Jogador Dudu é condenado a pagar R$ 50 mil a Leila Pereira por xingamento na web
Decisão da 11ª Vara Cível de São Paulo considerou que publicação do atacante extrapolou os limites da crítica profissional
O atacante Dudu, ex-jogador do Sociedade Esportiva Palmeiras, foi condenado pela Justiça de São Paulo a pagar R$ 50 mil por danos morais à presidente do clube, Leila Pereira, após uma publicação feita nas redes sociais com a frase “Me esquece VTNC”.
A decisão foi assinada pelo juiz Sergio Serrano Nunes Filho, da 11ª Vara Cível de São Paulo. Para o magistrado, a postagem ultrapassou os limites de uma crítica relacionada ao ambiente profissional e configurou ofensa de caráter pessoal.
O processo foi movido por Leila Pereira depois de entrevistas concedidas por ela sobre a saída de Dudu do Palmeiras. Na ação, a dirigente alegou que o jogador passou a atacá-la publicamente após as declarações, utilizando expressões ofensivas nas redes sociais, além de chamá-la de “falsa” e questionar sua conduta.
A presidente do clube sustentou ainda que a postagem tinha conteúdo ofensivo e misógino. Ela pediu indenização de R$ 500 mil e também solicitou que a sentença fosse divulgada nas redes sociais do atleta.
Na defesa, Dudu afirmou que apenas respondeu às declarações públicas da dirigente, que teria dito que ele deixou o Palmeiras “pela porta dos fundos” e causado prejuízo financeiro ao clube. Segundo o jogador, as falas atingiram sua honra e imagem profissional.
O atleta também alegou que a sigla “VTNC” não teria necessariamente significado ofensivo e poderia ser interpretada como “vim trabalhar no Cruzeiro”. De acordo com a defesa, a intenção da postagem era apenas pedir que Leila o deixasse em paz.

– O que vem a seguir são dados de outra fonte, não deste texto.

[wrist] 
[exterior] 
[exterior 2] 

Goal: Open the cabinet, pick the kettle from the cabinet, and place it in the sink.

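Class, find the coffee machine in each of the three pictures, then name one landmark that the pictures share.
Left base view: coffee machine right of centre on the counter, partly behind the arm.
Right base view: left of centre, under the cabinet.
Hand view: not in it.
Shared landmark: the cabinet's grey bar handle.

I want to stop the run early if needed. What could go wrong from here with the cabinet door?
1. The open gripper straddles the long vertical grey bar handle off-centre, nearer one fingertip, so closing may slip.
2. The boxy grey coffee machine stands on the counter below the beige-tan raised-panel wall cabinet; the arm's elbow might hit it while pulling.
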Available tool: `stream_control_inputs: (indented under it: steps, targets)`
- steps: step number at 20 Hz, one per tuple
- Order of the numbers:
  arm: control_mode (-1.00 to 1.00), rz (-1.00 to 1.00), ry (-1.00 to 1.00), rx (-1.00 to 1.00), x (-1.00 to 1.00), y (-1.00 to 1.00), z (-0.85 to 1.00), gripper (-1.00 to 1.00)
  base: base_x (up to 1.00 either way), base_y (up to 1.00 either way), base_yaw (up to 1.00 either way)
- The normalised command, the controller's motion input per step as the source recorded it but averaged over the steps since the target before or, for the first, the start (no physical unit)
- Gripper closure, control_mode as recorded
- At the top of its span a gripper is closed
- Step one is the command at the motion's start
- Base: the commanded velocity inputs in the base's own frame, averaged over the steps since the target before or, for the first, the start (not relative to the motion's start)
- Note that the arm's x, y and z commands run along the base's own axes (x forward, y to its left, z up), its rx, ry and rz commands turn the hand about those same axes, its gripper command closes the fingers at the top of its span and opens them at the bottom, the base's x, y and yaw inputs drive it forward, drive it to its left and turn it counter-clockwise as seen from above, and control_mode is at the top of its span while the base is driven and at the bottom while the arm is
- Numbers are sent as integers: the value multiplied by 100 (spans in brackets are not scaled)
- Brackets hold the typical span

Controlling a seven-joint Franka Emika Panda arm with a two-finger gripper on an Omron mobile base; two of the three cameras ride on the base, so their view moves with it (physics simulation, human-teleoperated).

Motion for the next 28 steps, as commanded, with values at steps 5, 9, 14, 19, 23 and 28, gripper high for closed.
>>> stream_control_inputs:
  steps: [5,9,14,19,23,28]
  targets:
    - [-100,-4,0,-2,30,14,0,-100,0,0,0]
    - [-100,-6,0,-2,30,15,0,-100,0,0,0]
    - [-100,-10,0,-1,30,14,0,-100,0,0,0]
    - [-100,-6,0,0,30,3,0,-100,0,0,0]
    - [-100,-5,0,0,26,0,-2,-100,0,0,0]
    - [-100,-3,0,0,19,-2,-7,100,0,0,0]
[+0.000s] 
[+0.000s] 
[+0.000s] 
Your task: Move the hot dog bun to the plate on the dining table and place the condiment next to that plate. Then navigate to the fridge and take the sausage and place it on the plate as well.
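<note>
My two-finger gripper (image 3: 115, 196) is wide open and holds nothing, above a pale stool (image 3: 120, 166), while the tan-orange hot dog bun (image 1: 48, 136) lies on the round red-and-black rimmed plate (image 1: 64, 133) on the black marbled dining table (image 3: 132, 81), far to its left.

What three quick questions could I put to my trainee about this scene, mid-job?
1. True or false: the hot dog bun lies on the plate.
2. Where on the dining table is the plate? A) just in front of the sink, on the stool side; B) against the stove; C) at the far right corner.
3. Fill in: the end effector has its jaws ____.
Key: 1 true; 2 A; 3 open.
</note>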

Além de contestar o pedido de indenização, Dudu apresentou reconvenção, solicitando reparação por danos morais e pedindo que a dirigente fosse impedida de citar seu nome publicamente.
Ao analisar o caso, o magistrado entendeu que a expressão utilizada pelo jogador corresponde a um xingamento amplamente conhecido e que, diante do contexto da discussão entre as partes, houve ofensa pessoal.
Na decisão, o juiz afirmou que o debate inicialmente restrito ao âmbito profissional acabou sendo levado para um plano pessoal, com linguagem considerada inadequada.
Apesar disso, o magistrado afastou a acusação de misoginia apresentada pela defesa de Leila Pereira, afirmando que não houve comprovação de que a ofensa estivesse relacionada ao fato de ela ser mulher.
O juiz também rejeitou o pedido para obrigar o atleta a publicar a sentença em suas redes sociais. Segundo a decisão, a medida não teria utilidade prática, já que o processo é público, além de representar interferência desproporcional na liberdade de manifestação do jogador.
Já em relação aos pedidos feitos por Dudu contra a presidente do Palmeiras, a Justiça considerou que as declarações de Leila, embora duras, permaneceram dentro do campo das críticas profissionais e não configuraram abuso ou ataque à honra do atleta.
O magistrado também negou o pedido para impedir que a dirigente mencionasse o nome do jogador publicamente, entendendo que isso configuraria censura prévia.
Com isso, a ação foi julgada parcialmente procedente, determinando apenas o pagamento da indenização por danos morais ao dirigente do Palmeiras, enquanto os pedidos apresentados por Dudu foram rejeitados pela Justiça.